A word-for-word retyping of the listing below is required, with the pictures dropped.
- Opening Delimiter -
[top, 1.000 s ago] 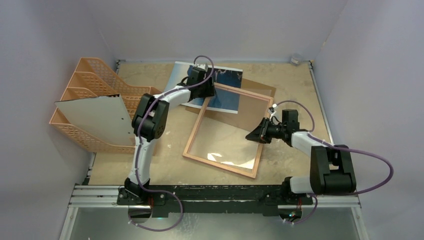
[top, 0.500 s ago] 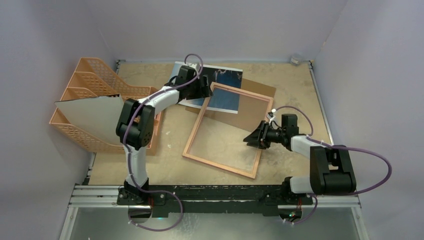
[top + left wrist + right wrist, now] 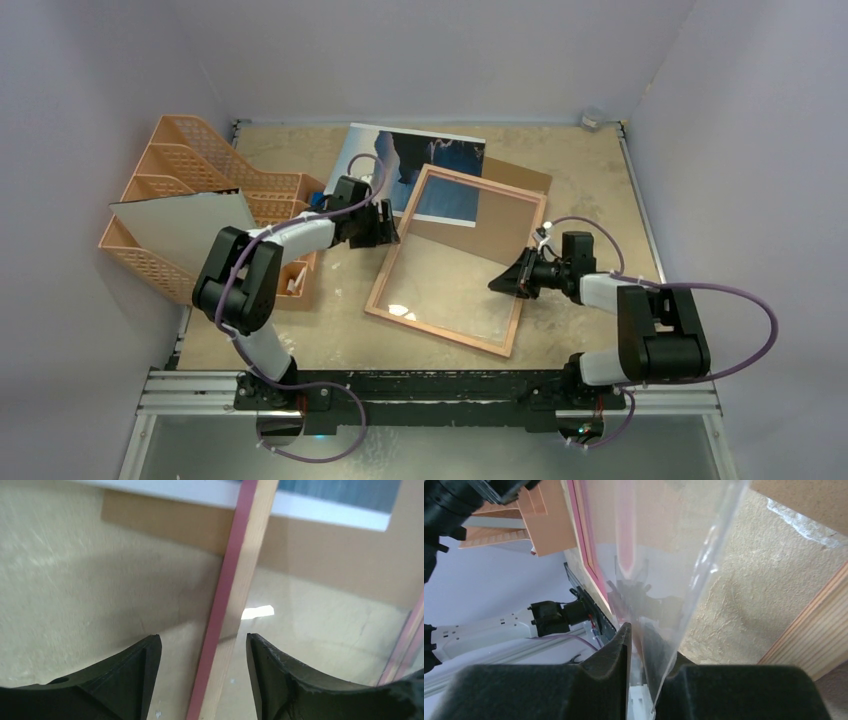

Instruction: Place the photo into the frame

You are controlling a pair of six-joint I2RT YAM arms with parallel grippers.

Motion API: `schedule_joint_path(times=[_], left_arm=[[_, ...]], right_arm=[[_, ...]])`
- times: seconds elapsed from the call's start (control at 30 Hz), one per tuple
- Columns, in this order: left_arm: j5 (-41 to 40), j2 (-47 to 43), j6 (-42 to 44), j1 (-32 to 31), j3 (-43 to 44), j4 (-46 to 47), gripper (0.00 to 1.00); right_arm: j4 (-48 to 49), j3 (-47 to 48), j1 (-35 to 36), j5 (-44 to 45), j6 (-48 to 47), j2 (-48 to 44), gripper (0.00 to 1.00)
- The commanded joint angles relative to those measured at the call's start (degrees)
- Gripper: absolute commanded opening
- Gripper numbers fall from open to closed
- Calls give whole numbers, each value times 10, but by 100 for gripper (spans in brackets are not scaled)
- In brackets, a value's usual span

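Clear pane [image 3: 664, 555] is pinched edge-on by right gripper [image 3: 641, 645], probably for lifting from frame [image 3: 440, 331]; left gripper [image 3: 202, 637] is spread unclenched astride the frame's rail, apparently for steadying.

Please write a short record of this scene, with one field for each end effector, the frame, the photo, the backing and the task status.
left end effector: open, astride the left rail of the large rectangular pink-bordered picture frame, not gripping it
right end effector: shut on the clear pane, near the frame's right rail
photo: large rectangular paper print of dark blue sea, face up, far side, one corner under the frame
backing: flat brown fibreboard panel, partly under the frame
task status: photo not yet in the frame
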Motion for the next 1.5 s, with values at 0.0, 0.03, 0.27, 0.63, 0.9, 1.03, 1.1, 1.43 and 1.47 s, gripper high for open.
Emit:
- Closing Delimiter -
# RESULT FOR THIS EXERCISE:
[top, 1.000 s ago] 
[top, 0.500 s ago] 
[top + left wrist + right wrist, now] 

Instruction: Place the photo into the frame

You are controlling a pair of six-joint I2RT YAM arms with parallel grippers.

Motion API: `schedule_joint_path(times=[_], left_arm=[[_, ...]], right_arm=[[_, ...]])`
- times: seconds elapsed from the call's start (control at 30 Hz), one per tuple
- Columns, in this order: left_arm: j5 (-41 to 40), j2 (-47 to 43), j6 (-42 to 44), j1 (-32 to 31), j3 (-43 to 44), j4 (-46 to 47), gripper (0.00 to 1.00); right_arm: j4 (-48 to 49), j3 (-47 to 48), j1 (-35 to 36), j5 (-44 to 45), j6 (-48 to 47), j2 (-48 to 44), gripper (0.00 to 1.00)
- The commanded joint angles relative to those measured at the call's start (degrees)
- Gripper: absolute commanded opening
- Gripper numbers fall from open to closed
- Calls give whole numbers, each value times 10, but by 100 for gripper (spans in brackets are not scaled)
- In brackets, a value's usual span

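Clear pane [image 3: 664, 555] is pinched edge-on by right gripper [image 3: 641, 645], probably for lifting from frame [image 3: 440, 331]; left gripper [image 3: 202, 637] is spread unclenched astride the frame's rail, apparently for steadying.

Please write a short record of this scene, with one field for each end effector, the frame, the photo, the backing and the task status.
left end effector: open, astride the left rail of the large rectangular pink-bordered picture frame, not gripping it
right end effector: shut on the clear pane, near the frame's right rail
photo: large rectangular paper print of dark blue sea, face up, far side, one corner under the frame
backing: flat brown fibreboard panel, partly under the frame
task status: photo not yet in the frame
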Motion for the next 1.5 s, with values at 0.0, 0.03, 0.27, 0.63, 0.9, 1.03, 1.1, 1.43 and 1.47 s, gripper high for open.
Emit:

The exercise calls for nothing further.